JFK: The Slow Uncovering of a Presidential Assassination

by Bernard McCormick Monday, November 08, 2021 1 Comment(s)

 

Gaeton Fonzi's first piece on the JFK assassination appeared in the November 1980 issue of Gold Coast.

"Don't you see it, boys? Don't you see it? There's only one outfit who could have pulled this off."

It has been 56 years, but you can still hear the gravelly voice of Vince Salandria in a motel room in Wildwood, New Jersey, telling Gaeton Fonzi and me that he was convinced the CIA had murdered President John F. Kennedy. The Warren Commission had been recently released, assuring us that Lee Harvey Oswald was a lone assassin. The report had been widely praised, but the problem was that those who praised it hadn't read it. They had just seen a summary.
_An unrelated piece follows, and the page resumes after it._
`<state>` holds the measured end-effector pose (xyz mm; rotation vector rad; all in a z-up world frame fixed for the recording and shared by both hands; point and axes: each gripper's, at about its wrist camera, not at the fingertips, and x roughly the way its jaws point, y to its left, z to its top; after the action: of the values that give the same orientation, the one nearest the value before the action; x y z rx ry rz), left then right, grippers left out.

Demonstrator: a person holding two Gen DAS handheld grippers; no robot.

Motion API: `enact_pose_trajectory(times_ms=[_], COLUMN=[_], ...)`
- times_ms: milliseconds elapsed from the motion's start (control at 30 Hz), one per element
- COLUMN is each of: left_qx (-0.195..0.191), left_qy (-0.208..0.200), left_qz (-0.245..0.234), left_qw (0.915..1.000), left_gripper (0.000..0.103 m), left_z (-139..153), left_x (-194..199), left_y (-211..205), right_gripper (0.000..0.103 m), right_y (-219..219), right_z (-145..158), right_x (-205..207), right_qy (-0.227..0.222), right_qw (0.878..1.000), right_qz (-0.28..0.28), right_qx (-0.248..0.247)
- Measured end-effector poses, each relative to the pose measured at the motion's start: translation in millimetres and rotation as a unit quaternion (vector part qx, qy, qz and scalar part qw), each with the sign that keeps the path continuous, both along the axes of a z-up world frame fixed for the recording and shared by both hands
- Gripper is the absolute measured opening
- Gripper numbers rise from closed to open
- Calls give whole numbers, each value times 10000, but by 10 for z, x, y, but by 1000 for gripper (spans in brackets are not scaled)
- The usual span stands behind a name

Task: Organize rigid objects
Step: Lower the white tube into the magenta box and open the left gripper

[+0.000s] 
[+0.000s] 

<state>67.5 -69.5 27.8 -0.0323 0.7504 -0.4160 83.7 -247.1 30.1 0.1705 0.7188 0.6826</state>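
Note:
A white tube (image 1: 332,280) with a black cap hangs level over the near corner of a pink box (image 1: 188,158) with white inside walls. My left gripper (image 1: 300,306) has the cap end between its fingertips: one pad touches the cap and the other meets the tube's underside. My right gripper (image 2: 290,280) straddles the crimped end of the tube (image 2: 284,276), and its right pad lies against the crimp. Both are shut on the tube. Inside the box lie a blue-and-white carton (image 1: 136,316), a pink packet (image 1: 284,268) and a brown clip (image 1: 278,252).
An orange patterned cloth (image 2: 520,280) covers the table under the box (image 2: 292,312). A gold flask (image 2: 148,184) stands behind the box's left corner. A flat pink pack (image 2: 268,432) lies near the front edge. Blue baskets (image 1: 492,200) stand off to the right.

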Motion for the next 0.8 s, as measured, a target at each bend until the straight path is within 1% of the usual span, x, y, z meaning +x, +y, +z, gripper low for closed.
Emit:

Almost nobody had taken the time to examine the 26 volumes of evidence supporting its conclusion.

Vince Salandria, a Philadelphia school board lawyer, had read the full report, and over the course of an hour he had pointed out the glaring inconsistencies which made it obvious that more than one shooter had been at work that day in Dallas. Salandria, a chronic mistruster of government, had sensed a CIA hit, especially when Oswald was crudely eliminated in a police station after proclaiming his innocence. This was long before researchers had found evidence that Oswald was an intelligence operative who had been set up to take the blame for the murder. The CIA connection has come out in bits and pieces over the decades — most recently last week — more on that later. And one of those researchers, and the man who uncovered the most damning connection to the CIA, was Gaeton Fonzi. He wrote some of the first articles challenging the Warren report for Philadelphia magazine.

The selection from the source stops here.